> DATA BELOW
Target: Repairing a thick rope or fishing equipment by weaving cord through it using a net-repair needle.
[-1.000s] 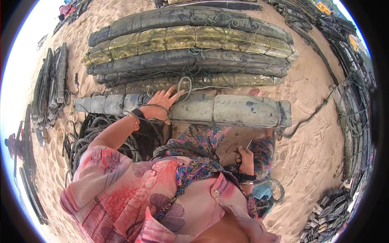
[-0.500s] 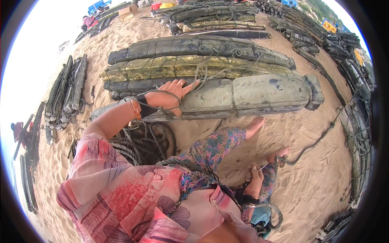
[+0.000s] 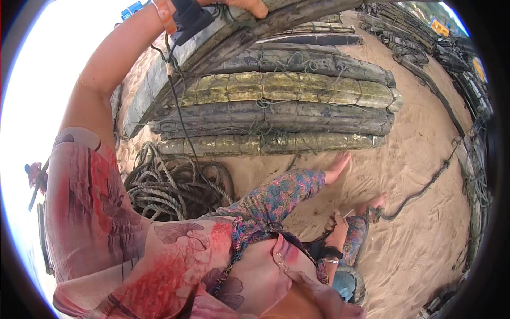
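Head view has the person's left hand point(image 3: 244, 6) nearest me, raised to a long grey block point(image 3: 154, 95), fingers over its edge; the top edge cuts the hand off, so I can't tell how firmly it grips. The block stands tilted, its lower end at the left, the rest rising out of sight. Down by the patterned trousers point(image 3: 284, 194), the right hand point(image 3: 338, 231) is closed around a thin pale tool point(image 3: 348, 213). A dark cord point(image 3: 183, 125) drops across a coil of thick rope point(image 3: 159, 186). Beyond, a mossy bundle point(image 3: 271, 144), dark ones and a yellowish one point(image 3: 292, 87) lie side by side on sand point(image 3: 419, 212). Farther off, more bundles point(image 3: 393, 21) are piled near a yellow panel point(image 3: 439, 27).
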A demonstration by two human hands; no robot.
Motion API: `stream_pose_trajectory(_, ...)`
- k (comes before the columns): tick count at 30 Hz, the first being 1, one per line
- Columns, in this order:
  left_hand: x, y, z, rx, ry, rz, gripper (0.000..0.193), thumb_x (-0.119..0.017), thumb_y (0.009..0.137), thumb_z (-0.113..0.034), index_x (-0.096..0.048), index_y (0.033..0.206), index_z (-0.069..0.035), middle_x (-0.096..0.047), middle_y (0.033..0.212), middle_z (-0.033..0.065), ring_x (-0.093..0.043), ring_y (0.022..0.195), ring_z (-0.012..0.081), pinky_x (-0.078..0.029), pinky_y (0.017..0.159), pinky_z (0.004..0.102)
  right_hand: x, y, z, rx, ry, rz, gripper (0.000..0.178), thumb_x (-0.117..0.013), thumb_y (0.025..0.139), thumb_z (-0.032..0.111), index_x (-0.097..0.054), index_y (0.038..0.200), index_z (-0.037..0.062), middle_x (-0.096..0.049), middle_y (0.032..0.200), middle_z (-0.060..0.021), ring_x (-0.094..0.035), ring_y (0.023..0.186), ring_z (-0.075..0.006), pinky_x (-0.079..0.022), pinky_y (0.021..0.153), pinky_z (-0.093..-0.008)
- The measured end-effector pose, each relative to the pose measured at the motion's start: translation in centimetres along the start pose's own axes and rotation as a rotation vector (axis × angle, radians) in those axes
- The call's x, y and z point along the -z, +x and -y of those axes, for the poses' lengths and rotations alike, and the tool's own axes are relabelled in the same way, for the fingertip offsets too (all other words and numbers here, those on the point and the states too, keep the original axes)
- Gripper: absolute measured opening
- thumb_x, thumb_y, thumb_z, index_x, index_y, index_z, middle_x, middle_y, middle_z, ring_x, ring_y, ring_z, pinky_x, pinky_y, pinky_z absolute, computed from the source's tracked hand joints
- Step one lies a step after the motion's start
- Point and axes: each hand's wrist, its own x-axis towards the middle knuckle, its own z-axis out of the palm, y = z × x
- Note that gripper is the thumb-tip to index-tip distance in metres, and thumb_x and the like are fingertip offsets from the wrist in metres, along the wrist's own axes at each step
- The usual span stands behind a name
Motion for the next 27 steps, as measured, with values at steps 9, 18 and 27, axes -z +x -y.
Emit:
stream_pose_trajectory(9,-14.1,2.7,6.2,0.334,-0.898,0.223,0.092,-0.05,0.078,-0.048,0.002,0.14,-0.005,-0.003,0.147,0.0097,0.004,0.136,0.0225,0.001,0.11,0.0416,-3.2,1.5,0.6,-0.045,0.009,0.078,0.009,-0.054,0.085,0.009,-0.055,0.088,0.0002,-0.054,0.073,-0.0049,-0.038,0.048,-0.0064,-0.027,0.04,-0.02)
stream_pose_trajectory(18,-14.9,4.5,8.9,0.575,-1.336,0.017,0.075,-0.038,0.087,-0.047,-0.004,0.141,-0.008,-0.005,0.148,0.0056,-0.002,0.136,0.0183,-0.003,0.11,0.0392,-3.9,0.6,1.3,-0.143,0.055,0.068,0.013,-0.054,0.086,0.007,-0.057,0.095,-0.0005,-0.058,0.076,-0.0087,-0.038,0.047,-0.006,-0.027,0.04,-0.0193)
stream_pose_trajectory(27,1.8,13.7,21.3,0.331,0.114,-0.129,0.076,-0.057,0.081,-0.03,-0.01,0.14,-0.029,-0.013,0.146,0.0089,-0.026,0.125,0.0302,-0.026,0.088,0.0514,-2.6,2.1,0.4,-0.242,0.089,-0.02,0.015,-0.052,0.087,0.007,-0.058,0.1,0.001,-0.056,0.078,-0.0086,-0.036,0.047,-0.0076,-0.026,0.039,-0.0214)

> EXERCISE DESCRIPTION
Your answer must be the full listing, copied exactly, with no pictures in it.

> SOLUTION FOR THIS TASK
Target: Repairing a thick rope or fishing equipment by weaving cord through it using a net-repair needle.
[-1.000s] 
[-0.500s] 
[+0.000s] 
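Head view has the person's left hand point(image 3: 244, 6) nearest me, raised to a long grey block point(image 3: 154, 95), fingers over its edge; the top edge cuts the hand off, so I can't tell how firmly it grips. The block stands tilted, its lower end at the left, the rest rising out of sight. Down by the patterned trousers point(image 3: 284, 194), the right hand point(image 3: 338, 231) is closed around a thin pale tool point(image 3: 348, 213). A dark cord point(image 3: 183, 125) drops across a coil of thick rope point(image 3: 159, 186). Beyond, a mossy bundle point(image 3: 271, 144), dark ones and a yellowish one point(image 3: 292, 87) lie side by side on sand point(image 3: 419, 212). Farther off, more bundles point(image 3: 393, 21) are piled near a yellow panel point(image 3: 439, 27).
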A demonstration by two human hands; no robot.
Motion API: `stream_pose_trajectory(_, ...)`
- k (comes before the columns): tick count at 30 Hz, the first being 1, one per line
- Columns, in this order:
  left_hand: x, y, z, rx, ry, rz, gripper (0.000..0.193), thumb_x (-0.119..0.017), thumb_y (0.009..0.137), thumb_z (-0.113..0.034), index_x (-0.096..0.048), index_y (0.033..0.206), index_z (-0.069..0.035), middle_x (-0.096..0.047), middle_y (0.033..0.212), middle_z (-0.033..0.065), ring_x (-0.093..0.043), ring_y (0.022..0.195), ring_z (-0.012..0.081), pinky_x (-0.078..0.029), pinky_y (0.017..0.159), pinky_z (0.004..0.102)
  right_hand: x, y, z, rx, ry, rz, gripper (0.000..0.178), thumb_x (-0.117..0.013), thumb_y (0.025..0.139), thumb_z (-0.032..0.111), index_x (-0.097..0.054), index_y (0.038..0.200), index_z (-0.037..0.062), middle_x (-0.096..0.049), middle_y (0.032..0.200), middle_z (-0.060..0.021), ring_x (-0.094..0.035), ring_y (0.023..0.186), ring_z (-0.075..0.006), pinky_x (-0.079..0.022), pinky_y (0.021..0.153), pinky_z (-0.093..-0.008)
- The measured end-effector pose, each relative to the pose measured at the motion's start: translation in centimetres along the start pose's own axes and rotation as a rotation vector (axis × angle, radians) in those axes
- The call's x, y and z point along the -z, +x and -y of those axes, for the poses' lengths and rotations alike, and the tool's own axes are relabelled in the same way, for the fingertip offsets too (all other words and numbers here, those on the point and the states too, keep the original axes)
- Gripper: absolute measured opening
- thumb_x, thumb_y, thumb_z, index_x, index_y, index_z, middle_x, middle_y, middle_z, ring_x, ring_y, ring_z, pinky_x, pinky_y, pinky_z absolute, computed from the source's tracked hand joints
- Step one lies a step after the motion's start
- Point and axes: each hand's wrist, its own x-axis towards the middle knuckle, its own z-axis out of the palm, y = z × x
- Note that gripper is the thumb-tip to index-tip distance in metres, and thumb_x and the like are fingertip offsets from the wrist in metres, along the wrist's own axes at each step
- The usual span stands behind a name
Motion for the next 27 steps, as measured, with values at steps 9, 18 and 27, axes -z +x -y.
Emit:
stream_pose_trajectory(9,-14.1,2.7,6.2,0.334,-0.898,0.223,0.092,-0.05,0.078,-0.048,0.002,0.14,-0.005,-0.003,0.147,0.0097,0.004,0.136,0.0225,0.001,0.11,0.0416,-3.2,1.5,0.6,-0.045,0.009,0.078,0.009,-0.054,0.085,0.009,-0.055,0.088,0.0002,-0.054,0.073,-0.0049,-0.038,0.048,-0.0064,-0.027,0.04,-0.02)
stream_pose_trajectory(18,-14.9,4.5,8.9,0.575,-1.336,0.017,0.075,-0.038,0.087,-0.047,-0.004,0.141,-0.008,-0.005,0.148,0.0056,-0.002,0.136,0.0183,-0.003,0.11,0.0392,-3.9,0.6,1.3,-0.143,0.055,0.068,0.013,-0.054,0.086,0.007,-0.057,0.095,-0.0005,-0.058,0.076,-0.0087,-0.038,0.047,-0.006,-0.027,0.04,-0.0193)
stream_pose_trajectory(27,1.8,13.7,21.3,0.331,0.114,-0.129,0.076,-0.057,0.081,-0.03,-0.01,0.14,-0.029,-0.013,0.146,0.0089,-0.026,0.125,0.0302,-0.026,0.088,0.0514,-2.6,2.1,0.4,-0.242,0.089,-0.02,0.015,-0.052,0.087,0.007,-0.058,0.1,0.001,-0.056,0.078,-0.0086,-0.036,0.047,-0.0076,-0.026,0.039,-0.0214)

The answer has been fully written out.